◆ REQUIRED ACTION ◆
Look through the entries below. Say how many lines include "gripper", with nothing added.
[RECORDS FOR THE TASK]
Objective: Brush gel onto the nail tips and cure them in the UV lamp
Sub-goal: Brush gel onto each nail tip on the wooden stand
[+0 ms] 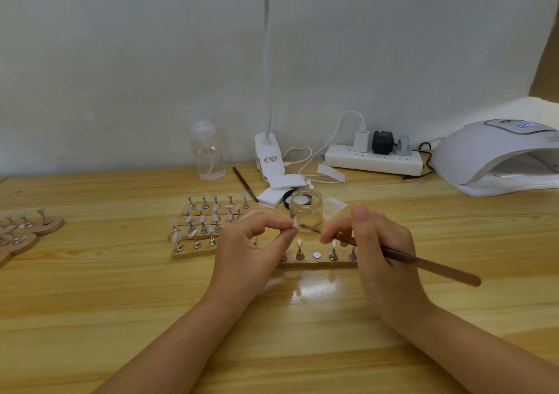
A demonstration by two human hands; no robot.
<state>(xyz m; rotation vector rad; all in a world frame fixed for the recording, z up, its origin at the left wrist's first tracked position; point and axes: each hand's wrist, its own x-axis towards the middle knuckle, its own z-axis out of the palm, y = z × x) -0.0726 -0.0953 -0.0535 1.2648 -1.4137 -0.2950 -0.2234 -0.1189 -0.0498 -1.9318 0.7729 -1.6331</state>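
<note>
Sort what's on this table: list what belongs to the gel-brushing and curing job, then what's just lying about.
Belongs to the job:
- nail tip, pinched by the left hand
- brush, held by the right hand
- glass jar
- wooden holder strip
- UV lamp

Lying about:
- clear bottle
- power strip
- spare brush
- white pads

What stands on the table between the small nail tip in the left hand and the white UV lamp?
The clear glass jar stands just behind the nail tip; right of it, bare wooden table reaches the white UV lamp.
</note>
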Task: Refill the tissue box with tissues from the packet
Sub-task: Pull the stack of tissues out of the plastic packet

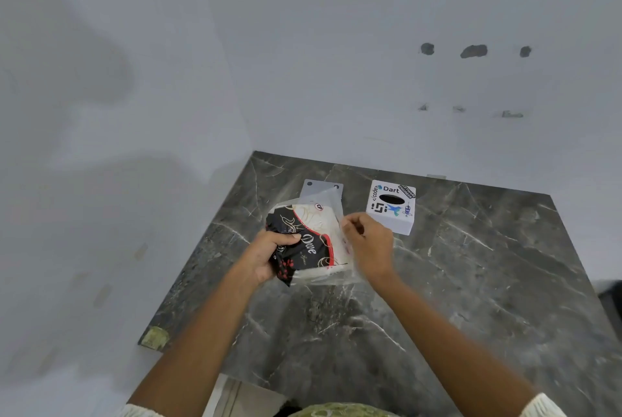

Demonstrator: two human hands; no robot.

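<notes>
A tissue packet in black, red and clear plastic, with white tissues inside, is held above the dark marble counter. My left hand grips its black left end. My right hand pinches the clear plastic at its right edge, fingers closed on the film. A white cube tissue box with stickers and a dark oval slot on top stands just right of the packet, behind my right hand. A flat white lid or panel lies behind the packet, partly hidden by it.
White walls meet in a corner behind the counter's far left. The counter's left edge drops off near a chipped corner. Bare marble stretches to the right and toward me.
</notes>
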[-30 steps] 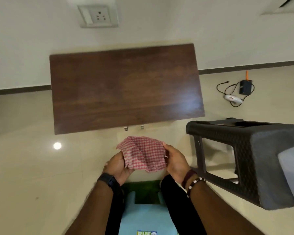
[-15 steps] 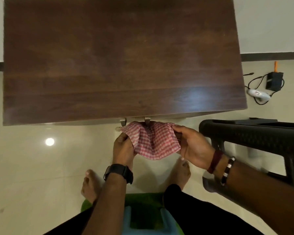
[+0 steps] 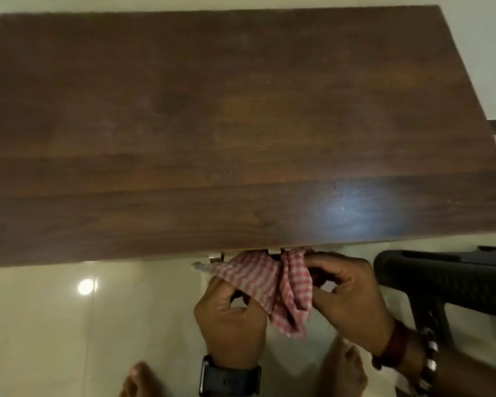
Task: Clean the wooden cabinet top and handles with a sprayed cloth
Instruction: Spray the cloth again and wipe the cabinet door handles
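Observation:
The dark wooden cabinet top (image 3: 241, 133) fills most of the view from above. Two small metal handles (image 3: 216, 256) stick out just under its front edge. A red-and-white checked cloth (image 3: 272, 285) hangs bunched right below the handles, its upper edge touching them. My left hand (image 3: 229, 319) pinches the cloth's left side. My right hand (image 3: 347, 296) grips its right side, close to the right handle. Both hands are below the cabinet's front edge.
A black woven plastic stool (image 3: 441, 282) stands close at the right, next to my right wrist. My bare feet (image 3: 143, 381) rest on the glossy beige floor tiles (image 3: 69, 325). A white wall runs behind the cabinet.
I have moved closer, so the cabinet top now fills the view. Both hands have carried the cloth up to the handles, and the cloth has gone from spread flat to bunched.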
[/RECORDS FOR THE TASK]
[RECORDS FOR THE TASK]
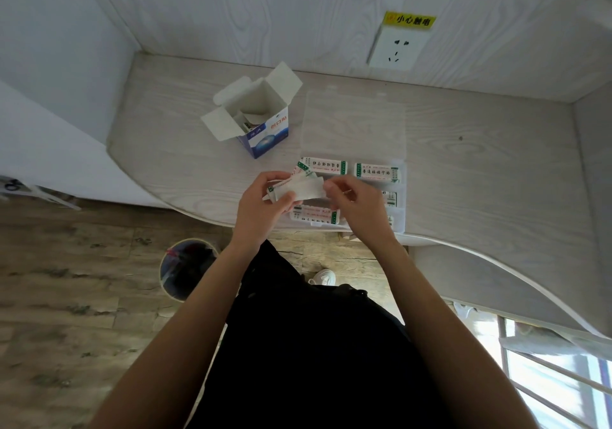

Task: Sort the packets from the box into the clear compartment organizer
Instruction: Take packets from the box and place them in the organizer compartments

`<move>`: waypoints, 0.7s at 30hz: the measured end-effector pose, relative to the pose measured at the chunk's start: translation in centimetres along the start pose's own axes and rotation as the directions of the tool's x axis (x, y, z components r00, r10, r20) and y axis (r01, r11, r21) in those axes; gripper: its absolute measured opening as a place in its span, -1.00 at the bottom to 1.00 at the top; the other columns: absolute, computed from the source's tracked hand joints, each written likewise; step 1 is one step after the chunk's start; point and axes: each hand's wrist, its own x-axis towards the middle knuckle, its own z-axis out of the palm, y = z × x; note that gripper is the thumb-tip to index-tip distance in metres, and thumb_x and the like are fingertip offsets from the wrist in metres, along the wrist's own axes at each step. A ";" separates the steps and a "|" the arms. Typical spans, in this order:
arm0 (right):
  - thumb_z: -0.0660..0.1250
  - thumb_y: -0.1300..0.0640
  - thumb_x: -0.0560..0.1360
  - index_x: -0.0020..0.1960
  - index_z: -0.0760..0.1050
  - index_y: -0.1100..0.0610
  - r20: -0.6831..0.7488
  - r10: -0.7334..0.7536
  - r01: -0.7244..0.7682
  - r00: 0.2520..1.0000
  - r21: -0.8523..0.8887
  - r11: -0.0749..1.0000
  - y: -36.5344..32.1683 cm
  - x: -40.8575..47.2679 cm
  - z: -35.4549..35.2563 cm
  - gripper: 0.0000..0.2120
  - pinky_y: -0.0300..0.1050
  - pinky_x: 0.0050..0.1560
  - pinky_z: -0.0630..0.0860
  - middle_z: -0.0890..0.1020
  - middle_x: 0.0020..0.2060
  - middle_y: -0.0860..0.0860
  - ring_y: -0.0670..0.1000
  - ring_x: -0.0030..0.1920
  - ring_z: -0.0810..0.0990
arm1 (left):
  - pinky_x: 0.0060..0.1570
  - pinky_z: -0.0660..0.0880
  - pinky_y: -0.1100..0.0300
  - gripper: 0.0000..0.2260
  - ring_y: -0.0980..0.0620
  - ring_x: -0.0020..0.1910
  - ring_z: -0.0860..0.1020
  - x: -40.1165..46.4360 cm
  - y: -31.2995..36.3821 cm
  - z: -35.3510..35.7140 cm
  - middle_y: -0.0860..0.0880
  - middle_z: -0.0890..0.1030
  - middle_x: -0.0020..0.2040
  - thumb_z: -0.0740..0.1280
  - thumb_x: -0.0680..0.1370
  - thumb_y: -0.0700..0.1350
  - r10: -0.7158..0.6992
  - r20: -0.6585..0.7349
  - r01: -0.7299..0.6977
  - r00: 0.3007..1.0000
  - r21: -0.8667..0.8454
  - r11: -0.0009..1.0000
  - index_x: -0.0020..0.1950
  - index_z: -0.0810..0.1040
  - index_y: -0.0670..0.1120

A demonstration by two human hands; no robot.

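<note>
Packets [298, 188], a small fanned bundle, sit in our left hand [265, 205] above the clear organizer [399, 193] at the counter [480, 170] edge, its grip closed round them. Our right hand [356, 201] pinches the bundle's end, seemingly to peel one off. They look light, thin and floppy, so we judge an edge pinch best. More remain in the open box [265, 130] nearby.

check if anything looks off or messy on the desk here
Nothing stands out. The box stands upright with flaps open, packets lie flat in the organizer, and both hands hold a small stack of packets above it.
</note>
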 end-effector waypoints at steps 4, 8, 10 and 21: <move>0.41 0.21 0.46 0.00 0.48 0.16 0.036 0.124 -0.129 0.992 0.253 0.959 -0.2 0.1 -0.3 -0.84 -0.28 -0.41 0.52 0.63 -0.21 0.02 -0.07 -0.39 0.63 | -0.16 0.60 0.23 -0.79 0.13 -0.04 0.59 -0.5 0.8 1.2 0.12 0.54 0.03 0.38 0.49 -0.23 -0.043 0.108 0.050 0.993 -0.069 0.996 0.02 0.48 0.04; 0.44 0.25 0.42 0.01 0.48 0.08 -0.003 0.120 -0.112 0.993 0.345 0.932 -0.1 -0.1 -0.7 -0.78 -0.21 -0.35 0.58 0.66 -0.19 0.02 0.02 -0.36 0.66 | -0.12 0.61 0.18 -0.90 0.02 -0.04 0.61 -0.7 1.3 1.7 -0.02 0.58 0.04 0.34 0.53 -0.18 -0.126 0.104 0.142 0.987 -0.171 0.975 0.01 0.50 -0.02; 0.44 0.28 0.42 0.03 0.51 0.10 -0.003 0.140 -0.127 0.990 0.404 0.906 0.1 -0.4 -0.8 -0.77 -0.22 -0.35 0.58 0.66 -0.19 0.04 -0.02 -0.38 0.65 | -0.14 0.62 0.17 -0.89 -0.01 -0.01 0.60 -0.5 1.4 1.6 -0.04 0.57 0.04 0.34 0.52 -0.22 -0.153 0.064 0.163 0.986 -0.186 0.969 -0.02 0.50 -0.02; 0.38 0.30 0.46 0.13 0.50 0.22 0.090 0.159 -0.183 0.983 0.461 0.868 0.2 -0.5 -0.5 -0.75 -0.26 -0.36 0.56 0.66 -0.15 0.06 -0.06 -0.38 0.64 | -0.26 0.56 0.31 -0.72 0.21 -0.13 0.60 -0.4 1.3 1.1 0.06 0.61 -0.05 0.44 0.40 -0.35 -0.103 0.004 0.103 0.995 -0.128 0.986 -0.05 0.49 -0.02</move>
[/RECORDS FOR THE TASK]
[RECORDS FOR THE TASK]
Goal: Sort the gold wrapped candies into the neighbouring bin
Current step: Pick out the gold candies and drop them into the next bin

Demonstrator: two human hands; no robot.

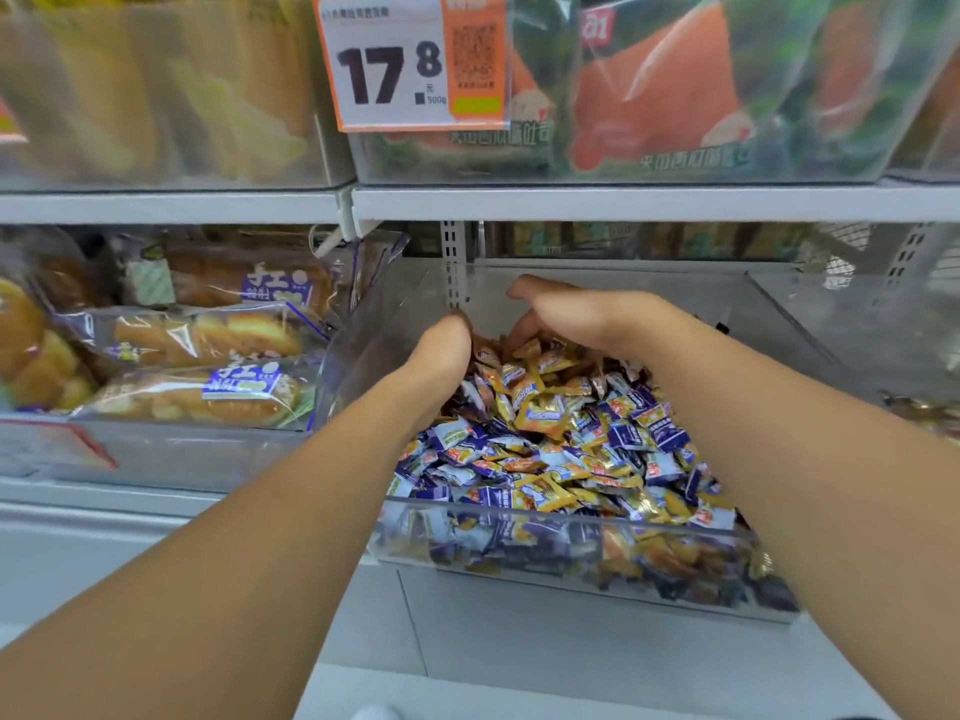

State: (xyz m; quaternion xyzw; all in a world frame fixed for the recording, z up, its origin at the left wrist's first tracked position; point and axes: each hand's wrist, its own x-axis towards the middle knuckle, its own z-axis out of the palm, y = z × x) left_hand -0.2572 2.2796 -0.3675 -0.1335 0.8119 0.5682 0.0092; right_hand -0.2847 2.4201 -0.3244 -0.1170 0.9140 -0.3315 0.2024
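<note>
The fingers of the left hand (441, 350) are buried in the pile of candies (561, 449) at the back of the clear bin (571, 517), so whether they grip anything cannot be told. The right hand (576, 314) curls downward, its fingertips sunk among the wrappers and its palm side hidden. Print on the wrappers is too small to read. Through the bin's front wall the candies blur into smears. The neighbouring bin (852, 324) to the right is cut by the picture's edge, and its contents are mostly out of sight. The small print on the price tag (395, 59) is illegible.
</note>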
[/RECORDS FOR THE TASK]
◆ ANSWER SPACE ◆
3